- Massive worker strikes and protests have shut down schools, transportation services, and museums in France.
- Though largely peaceful, there have been reports of protesters throwing projectiles at police, smashing windows, and setting fires.
- The strike, which is expected to last into the weekend, is in protest of planned pension reforms proposed by President Emmanuel Macron.
- Under Macron’s policy, many workers fear they would need to work longer before accessing a pension that would ultimately give them less money.
Strikes Shut Down Trains, Flights, and Schools
Hundreds of thousands of French workers went on strike across the country on Thursday in protest of a proposed new pension reform system.
Under the new system, many unions worry people will need to work longer to see less money than they would under the current system.
As of midday, French officials are reporting that more than 280,000 people have joined protests across the country; however, that figure doesn’t include counts from major cities like Paris and Lyon.

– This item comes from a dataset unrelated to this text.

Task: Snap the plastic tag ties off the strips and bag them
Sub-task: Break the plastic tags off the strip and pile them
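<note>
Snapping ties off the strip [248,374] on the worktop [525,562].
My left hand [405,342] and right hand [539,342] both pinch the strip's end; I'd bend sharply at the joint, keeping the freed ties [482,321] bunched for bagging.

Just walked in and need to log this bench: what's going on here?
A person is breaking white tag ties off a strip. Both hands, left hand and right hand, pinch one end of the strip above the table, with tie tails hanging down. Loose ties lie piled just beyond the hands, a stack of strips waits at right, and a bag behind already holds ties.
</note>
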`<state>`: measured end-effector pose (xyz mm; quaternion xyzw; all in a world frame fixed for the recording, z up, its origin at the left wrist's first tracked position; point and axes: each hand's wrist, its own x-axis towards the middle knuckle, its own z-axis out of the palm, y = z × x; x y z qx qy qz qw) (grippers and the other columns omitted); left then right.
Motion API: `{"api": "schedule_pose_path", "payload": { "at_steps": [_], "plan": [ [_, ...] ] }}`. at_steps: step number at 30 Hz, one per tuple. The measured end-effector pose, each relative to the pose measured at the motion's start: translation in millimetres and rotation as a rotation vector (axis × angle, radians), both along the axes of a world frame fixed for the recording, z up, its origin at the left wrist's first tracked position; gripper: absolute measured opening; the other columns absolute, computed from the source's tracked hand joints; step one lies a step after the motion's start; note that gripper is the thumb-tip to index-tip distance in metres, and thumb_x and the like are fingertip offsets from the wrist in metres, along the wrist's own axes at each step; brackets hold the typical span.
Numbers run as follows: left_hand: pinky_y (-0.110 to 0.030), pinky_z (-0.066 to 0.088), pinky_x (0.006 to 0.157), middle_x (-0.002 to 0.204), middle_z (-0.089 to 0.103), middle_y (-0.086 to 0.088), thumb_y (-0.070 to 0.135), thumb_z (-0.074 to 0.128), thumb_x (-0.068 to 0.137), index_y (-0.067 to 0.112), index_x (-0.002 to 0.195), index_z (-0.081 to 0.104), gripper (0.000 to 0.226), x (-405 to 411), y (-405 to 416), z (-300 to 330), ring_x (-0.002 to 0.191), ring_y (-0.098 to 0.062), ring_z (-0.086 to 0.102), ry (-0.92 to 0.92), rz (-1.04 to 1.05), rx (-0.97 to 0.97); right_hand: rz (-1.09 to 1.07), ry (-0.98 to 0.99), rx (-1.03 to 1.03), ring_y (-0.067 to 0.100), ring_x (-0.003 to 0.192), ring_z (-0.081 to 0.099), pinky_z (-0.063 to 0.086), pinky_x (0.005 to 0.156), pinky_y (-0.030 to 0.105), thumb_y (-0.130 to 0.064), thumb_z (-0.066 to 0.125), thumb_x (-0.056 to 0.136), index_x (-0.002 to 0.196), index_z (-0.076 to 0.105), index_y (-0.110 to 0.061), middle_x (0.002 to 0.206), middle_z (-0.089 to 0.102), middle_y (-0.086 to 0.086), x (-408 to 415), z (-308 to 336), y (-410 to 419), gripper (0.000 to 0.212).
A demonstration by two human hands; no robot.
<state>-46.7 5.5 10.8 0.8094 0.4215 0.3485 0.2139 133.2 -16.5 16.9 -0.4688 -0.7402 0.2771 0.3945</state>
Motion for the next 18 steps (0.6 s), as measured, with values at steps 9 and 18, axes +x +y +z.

The protests, which are expected to continue Friday and likely to extend into the weekend, have shut down train lines and canceled flights.
According to reports, 90% of high-speed and inter-city trains have been canceled. In Paris, only five of 16 of the city’s metro lines ran Thursday. Further, the international train company Eurostar said it will be operating with a reduced timetable until Tuesday.
Air France has also canceled 30% of domestic flights and 10% of short-haul international flights, that coming amid mass walkouts by air traffic controllers.
If all of that wasn’t enough to cripple transportation, one group is reportedly drawing over the QR codes on e-scooters like Bird so that people can’t use them.
Additionally, according to the education ministry, half of primary school teachers and 42% of secondary school teachers are on strike today. The end result led to some school closing for the day.
Tourist sites like the Eiffel Tower and museums were also closed, but more notably, many feared hospital staffing shortages as many medical workers walked out to demonstrate.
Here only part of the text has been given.